▸ EXERCISE GOAL: Each line from the start of the entries through the line that contains "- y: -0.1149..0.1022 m" should be output exactly, please.

▸ Records excerpted from a collection:
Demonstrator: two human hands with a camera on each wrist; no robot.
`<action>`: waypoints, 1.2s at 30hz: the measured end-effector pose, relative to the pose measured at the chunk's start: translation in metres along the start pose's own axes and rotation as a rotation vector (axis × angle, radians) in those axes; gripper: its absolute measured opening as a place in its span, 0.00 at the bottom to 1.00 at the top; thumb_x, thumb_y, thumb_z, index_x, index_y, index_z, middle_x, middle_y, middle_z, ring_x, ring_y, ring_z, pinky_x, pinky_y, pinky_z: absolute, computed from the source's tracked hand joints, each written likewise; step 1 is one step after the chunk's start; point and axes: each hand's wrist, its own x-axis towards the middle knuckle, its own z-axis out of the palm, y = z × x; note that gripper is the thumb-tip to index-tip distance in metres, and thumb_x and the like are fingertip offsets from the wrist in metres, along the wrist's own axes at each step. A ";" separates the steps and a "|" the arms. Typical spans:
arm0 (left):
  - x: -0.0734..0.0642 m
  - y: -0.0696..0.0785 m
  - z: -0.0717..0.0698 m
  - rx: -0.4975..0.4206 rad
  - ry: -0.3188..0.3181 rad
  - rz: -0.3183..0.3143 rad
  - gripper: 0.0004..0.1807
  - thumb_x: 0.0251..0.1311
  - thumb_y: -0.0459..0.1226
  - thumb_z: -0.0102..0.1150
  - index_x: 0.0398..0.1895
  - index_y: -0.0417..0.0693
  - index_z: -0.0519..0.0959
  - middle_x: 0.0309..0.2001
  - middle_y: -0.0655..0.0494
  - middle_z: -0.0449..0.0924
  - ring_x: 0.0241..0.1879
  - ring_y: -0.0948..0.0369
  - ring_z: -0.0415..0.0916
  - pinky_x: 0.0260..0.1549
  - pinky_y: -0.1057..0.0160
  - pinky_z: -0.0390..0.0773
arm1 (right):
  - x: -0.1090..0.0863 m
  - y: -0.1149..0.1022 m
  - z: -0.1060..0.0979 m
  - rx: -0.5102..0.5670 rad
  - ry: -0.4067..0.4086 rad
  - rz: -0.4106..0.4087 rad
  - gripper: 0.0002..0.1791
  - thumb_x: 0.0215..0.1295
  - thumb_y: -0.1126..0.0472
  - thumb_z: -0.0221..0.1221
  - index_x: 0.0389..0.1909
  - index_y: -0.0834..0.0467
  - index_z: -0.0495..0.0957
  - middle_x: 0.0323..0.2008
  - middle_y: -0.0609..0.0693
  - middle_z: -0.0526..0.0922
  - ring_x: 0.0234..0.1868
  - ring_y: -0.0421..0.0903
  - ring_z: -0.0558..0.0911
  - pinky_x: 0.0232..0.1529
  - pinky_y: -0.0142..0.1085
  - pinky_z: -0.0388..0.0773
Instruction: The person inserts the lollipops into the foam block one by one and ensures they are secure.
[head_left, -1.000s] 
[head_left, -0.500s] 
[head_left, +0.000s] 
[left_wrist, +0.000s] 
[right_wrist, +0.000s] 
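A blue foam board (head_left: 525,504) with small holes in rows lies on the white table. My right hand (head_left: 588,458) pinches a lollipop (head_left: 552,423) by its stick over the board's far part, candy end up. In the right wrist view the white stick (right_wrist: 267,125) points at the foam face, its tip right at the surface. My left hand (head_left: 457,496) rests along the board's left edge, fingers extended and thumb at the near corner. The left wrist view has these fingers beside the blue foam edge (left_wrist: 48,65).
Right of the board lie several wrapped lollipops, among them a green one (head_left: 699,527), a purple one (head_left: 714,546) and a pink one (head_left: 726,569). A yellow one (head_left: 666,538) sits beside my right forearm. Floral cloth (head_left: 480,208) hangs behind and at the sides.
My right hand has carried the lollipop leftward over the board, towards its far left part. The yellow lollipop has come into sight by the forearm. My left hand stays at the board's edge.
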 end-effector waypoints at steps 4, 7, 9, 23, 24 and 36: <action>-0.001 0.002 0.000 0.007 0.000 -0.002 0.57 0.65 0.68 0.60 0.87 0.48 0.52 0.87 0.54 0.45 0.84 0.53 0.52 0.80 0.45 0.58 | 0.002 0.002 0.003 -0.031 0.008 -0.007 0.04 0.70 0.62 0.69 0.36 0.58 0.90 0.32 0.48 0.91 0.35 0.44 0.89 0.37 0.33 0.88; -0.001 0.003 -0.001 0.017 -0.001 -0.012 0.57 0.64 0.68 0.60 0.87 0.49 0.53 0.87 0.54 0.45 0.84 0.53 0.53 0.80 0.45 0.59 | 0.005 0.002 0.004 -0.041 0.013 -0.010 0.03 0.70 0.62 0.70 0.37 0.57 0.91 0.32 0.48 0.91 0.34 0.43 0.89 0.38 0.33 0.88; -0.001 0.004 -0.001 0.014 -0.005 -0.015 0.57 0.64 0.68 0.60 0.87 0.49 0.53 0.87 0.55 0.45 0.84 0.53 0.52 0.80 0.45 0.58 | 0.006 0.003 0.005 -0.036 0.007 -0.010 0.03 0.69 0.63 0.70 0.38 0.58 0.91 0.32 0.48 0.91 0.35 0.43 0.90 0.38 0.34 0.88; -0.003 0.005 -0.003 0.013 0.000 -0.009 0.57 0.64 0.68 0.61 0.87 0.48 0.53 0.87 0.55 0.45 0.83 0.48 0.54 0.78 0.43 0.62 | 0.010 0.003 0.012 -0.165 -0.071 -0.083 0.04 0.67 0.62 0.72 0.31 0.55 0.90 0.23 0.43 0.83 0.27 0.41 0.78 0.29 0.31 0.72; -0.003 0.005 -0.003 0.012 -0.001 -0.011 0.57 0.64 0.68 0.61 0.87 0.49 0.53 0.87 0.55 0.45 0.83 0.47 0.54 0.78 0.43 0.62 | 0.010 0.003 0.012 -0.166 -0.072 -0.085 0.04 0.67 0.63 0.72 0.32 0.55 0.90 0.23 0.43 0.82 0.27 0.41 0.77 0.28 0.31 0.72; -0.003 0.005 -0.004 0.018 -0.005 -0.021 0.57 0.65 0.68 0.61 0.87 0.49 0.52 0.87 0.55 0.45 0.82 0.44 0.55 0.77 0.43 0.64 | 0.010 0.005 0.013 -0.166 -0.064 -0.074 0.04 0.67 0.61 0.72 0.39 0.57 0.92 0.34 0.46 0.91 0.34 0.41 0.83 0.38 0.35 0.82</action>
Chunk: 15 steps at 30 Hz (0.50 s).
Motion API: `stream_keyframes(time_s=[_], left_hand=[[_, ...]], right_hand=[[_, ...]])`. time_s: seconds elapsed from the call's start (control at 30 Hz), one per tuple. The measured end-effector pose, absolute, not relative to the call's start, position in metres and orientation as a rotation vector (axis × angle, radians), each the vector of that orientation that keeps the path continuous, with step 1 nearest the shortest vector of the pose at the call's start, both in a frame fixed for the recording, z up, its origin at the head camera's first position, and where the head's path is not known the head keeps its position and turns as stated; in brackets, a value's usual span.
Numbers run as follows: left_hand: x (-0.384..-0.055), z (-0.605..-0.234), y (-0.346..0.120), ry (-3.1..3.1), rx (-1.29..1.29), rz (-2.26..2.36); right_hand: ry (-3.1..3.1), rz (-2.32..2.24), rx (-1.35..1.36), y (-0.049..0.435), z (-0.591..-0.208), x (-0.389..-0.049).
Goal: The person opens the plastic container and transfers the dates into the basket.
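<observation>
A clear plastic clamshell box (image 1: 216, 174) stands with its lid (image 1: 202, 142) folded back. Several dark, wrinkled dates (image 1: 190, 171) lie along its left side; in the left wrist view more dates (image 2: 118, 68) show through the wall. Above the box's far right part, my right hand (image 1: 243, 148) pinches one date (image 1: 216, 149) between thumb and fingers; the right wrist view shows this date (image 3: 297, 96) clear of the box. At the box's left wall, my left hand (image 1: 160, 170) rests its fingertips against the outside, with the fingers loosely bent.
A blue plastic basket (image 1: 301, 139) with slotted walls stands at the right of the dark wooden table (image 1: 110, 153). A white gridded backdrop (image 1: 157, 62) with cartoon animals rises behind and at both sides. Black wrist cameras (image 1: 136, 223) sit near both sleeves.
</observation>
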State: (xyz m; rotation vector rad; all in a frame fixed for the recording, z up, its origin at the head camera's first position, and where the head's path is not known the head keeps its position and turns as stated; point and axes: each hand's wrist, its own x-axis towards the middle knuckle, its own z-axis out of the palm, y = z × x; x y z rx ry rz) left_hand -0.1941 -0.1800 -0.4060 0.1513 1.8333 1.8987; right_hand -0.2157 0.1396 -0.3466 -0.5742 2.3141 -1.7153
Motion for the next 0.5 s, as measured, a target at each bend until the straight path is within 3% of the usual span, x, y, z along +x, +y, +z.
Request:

▸ RESPONSE:
Demonstrator: two human hands with a camera on each wrist; no robot.
`<action>`: waypoints, 1.2s at 30hz: the measured end-effector pose, relative to the pose measured at the chunk's start: translation in metres along the start pose's own axes and rotation as a rotation vector (axis × angle, radians) in those axes; gripper: its absolute measured opening as a place in its span, 0.00 at the bottom to 1.00 at the top; thumb_x, thumb_y, thumb_z, index_x, index_y, index_z, middle_x, middle_y, middle_z, ring_x, ring_y, ring_z, pinky_x, pinky_y, pinky_z: absolute, computed from the source's tracked hand joints, each written likewise; step 1 is one step after the chunk's start; point and axes: each hand's wrist, its own x-axis towards the middle knuckle, its own z-axis out of the palm, y = z × x; note that gripper is the thumb-tip to index-tip distance in metres, and thumb_x and the like are fingertip offsets from the wrist in metres, along the wrist's own axes at each step. A ";" separates the steps and a "|" the arms. Typical spans:
arm0 (left):
  - x: -0.0734..0.0642 m
  - y: -0.0696..0.0785 m
  - z: -0.0717..0.0698 m
  - rx: -0.4975..0.4206 rad
  - ry: -0.3188..0.3181 rad
  - rz: -0.3183..0.3143 rad
  - gripper: 0.0004..0.1807
  - thumb_x: 0.0251..0.1311
  - thumb_y: -0.0459..0.1226
  - thumb_z: -0.0102..0.1150
  - index_x: 0.0398..0.1895
  - index_y: -0.0417..0.0693
  - index_z: -0.0519..0.0959
  - middle_x: 0.0309..0.2001
  - middle_y: -0.0655..0.0494
  - middle_z: -0.0449..0.0924
  - ring_x: 0.0241..0.1879
  - ring_y: -0.0948..0.0369
  - ring_z: -0.0415..0.0916
  - pinky_x: 0.0260..0.1549
  - pinky_y: -0.1057..0.0160
  - pinky_z: -0.0390..0.0773
arm1 (right):
  - x: -0.1090..0.0863 m
  - y: -0.1149..0.1022 m

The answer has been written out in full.